Student loan payments make up an increasingly large percentage of 20-somethings’ monthly expenses and are one of the biggest reasons it can seem so difficult to get ahead—even with a decent job.
And student loan payments are one expense you definitely can’t skip. Defaulting on federal student loans won’t just ruin your credit, it may lead to wage garnishment and a loss of future federal benefits, including Social Security.
If you have federal loans, however, there are a few relief options you can consider and one of those is switching to an income-driven repayment plan.
Income-driven repayment plans reduce your monthly student loan payments, making them more affordable. As the name suggests, payments are based on how much you earn each month. With an income-driven repayment plan, your monthly payment is usually 10 to 20 percent of your discretionary income—that is, your income after taxes.
This means you don’t have to worry about your monthly loan payment taking up a significant amount of your income, such as 40 or 50 percent.
While switching to an income-driven repayment plan may sound great, there are certain rules, eligibility criteria, and pitfalls that you’ll need to consider.
1. There are three options
If the idea of having an income-driven student loan repayment plan has piqued your interest, you must understand that there are different types of plans that you will need to choose from.
The most common, is an income-based repayment plan (IBR) which generally doesn’t allow your student loan payment to exceed 10 percent of your income (as long as you took out loans after July 1, 2014) with a 20- or 25-year term . If you’ve taken out loans before July 1, 2014, you can expect your payment to be 15 percent (or less) of your discretionary income, but it will never exceed what you would pay with a 10-year standard repayment plan.
With the pay-as-you-earn plan (REPAY), the idea is that your required monthly payments will start out low while your income is low and they will steadily increase over time as your income increases and you obtain higher-paying jobs. Your payment may also be based on your family size. The general repayment term for this plan is 20 years.

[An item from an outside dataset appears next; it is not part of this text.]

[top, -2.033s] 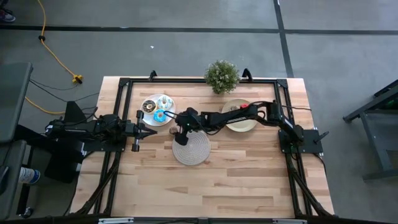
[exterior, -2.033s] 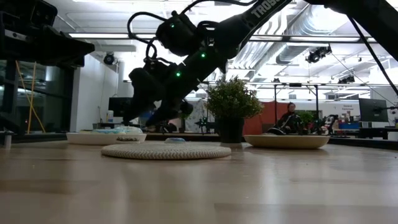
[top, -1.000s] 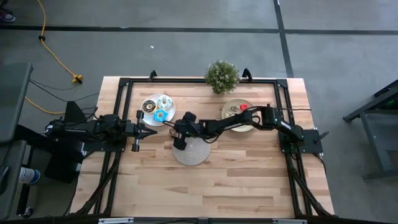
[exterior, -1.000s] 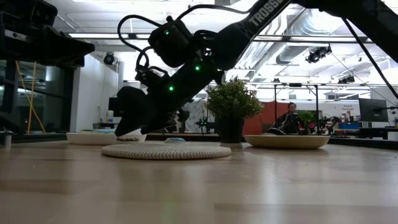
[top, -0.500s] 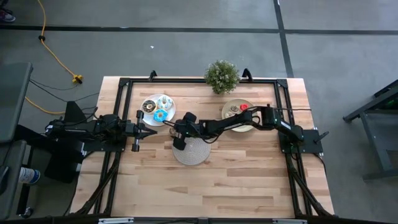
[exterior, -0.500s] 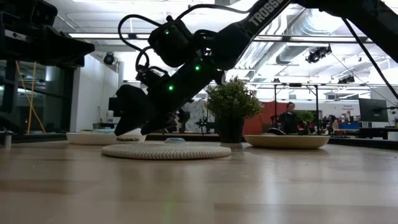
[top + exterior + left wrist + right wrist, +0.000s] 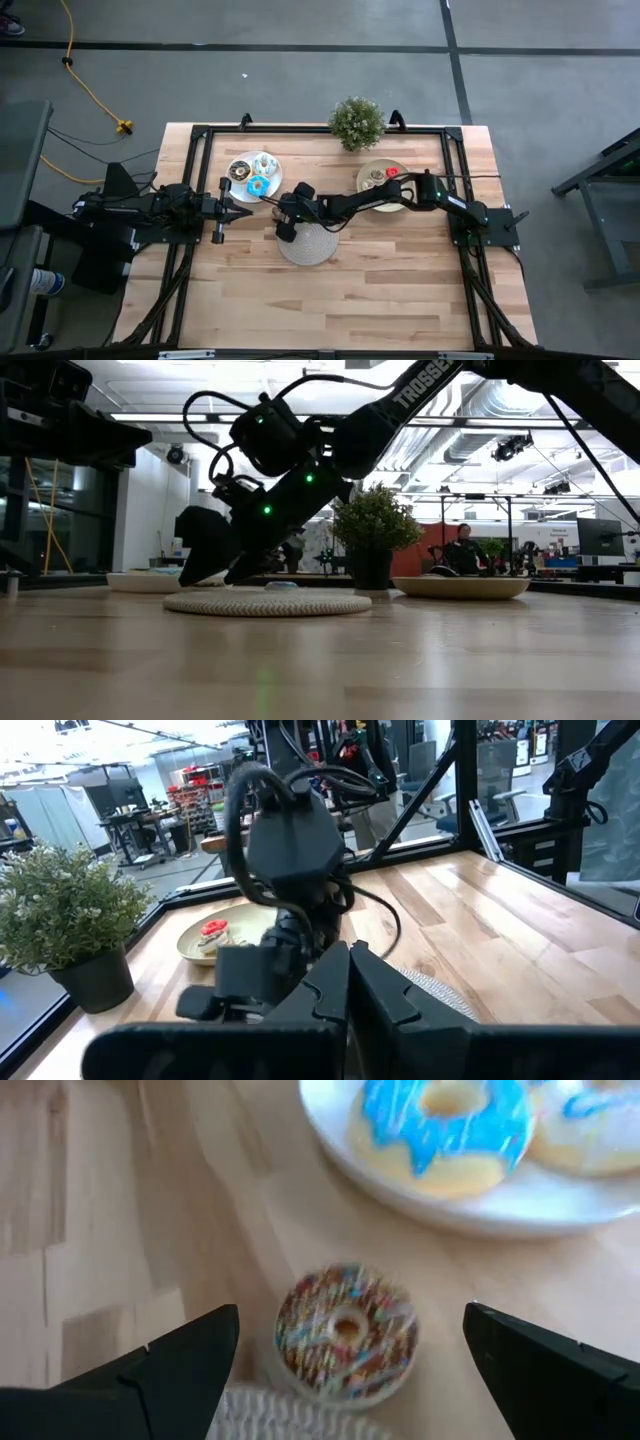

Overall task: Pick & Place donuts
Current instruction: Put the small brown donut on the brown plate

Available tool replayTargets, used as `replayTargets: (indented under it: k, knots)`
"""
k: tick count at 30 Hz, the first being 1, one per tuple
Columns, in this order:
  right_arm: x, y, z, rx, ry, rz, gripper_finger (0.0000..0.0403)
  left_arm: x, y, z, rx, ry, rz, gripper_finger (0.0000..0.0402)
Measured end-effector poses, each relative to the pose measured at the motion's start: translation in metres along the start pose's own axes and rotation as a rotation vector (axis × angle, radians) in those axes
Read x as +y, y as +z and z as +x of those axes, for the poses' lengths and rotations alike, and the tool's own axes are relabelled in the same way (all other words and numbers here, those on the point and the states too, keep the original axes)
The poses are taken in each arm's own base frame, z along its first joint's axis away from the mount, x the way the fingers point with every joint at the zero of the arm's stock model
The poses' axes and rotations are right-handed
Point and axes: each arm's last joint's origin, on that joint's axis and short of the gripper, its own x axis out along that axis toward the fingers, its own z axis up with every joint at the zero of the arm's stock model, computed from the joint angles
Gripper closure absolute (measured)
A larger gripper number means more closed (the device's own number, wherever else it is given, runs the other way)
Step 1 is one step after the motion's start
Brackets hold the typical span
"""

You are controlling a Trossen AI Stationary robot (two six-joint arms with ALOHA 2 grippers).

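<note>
In the high view the left gripper (image 7: 243,212) sits at centre left of the frame, its fingers pressed together on nothing, pointing toward the middle of the table (image 7: 400,290). Just above and right of it lies the white plate (image 7: 243,160), carrying several donuts, among them a blue-iced donut (image 7: 258,185) near its lower edge. The right wrist view shows that blue-iced donut (image 7: 447,1125) at the top of the frame on the plate's rim (image 7: 520,1205), and below it a brown sprinkled donut (image 7: 346,1330) lying flat on the bare wood, off the plate, just beside the edge of the woven mat (image 7: 290,1425). The right gripper (image 7: 350,1365) hangs over this brown donut with its fingers spread wide and empty. Further right in the high view, the right arm stretches across from the cream-yellow plate (image 7: 383,199), which holds a red donut (image 7: 391,171). A potted plant (image 7: 356,122) stands at upper centre.
</note>
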Motion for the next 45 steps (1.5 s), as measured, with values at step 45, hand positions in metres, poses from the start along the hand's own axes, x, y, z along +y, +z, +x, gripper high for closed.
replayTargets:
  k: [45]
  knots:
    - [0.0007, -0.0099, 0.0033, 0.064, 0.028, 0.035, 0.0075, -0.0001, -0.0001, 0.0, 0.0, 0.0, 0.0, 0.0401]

The income-contingent repayment plan (ICR) will allow your student loan payment to be less than 20 percent of your after-tax income for a 25-year term. This plan is ideal for individuals who intend to pursue jobs with lower paying salaries, including public service careers.
2. You have to apply
If you are having trouble making your student loan payments each month on your federal loans, you can not just ask your loan provider to switch to an income-driven plan without applying first.
Each plan has slightly different eligibility requirements, so once you carefully research each plan to determine which one works best for you, don’t forget to check the specific eligibility requirements and discuss it with your loan servicer before applying.
You can go to StudentAid.ed.gov to complete an application. The application can take a few weeks to process since your loan servicer needs to obtain documentation to confirm your income and family size.
3. You will pay more in the long-run
While switching to an income-driven repayment plan will lower your minimum payment each month, you will most likely pay more in total interest because it’s going to take you longer to pay off the loan.
To go from a 10-year term with the standard repayment plan to a 20-year term with an income-based repayment plan can cause you to pay quite a bit in interest depending on your interest rate and how much you owe.
That being said, income-driven repayment plans may be a better temporary option to help you manage your debt repayment while your income is low or if you are going through a financial hardship.
Remember though, you can always make extra payments on your federal student loans penalty-free in order to reduce the amount of interest you have to pay.
4. After 20 or 25 years, your balance will be forgiven, but…
If you choose an income-driven repayment plan and do not pay off your loan after a term of either 20 or 25 years (depending on the plan you select and other criteria), your remaining balance will be forgiven.
The downside to student loan forgiveness (and it’s a big one) is that the IRS considers a forgiven student loan balance to be taxable income. For example, if you have a $10,000 student loan balance forgiven, you would have to pay federal income taxes on that $10,000 as if you earned it. Hopefully, any remaining balance after 20 or 25 years will be small, but if you’re banking on student loan forgiveness of any kind, do not overlook this unfortunate reality!
5. You must renew your plan each year
Having an income-driven repayment plan requires a little maintenance. If you would like to keep your plan, you must renew it annually and on time. If you don’t, your payments could revert back to your original loan agreement and possibly increase. During the renewal period, you must be very organized and alert and open all of your mail, then check back with your servicer to confirm that your income-driven repayment plan has been renewed.
If your federal student loan payments are hard to manage, then switching to an income-driven repayment plan is a viable option—as long as the pros outweigh the cons. However, your interest rate may be the cause for your high minimum payment, and, in that case, you may want to look into student loan consolidation, which may lead to a lower interest rate, which will lead to a lower monthly payment. Income-based repayment plans spread your loan out over a longer term; they do not necessarily lower your interest rate.
The end goal should always be to properly manage your loan payments so you can make consistent progress toward getting rid of them for good.